*WHAT TO DO*
Output all the data exactly as it appears below.

*DATA BELOW*

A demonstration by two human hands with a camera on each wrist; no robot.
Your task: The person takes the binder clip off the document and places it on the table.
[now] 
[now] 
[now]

*RESPONSE TO THE TASK*
A demonstration by two human hands with a camera on each wrist; no robot.
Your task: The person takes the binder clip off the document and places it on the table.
[now] 
[now] 
[now]

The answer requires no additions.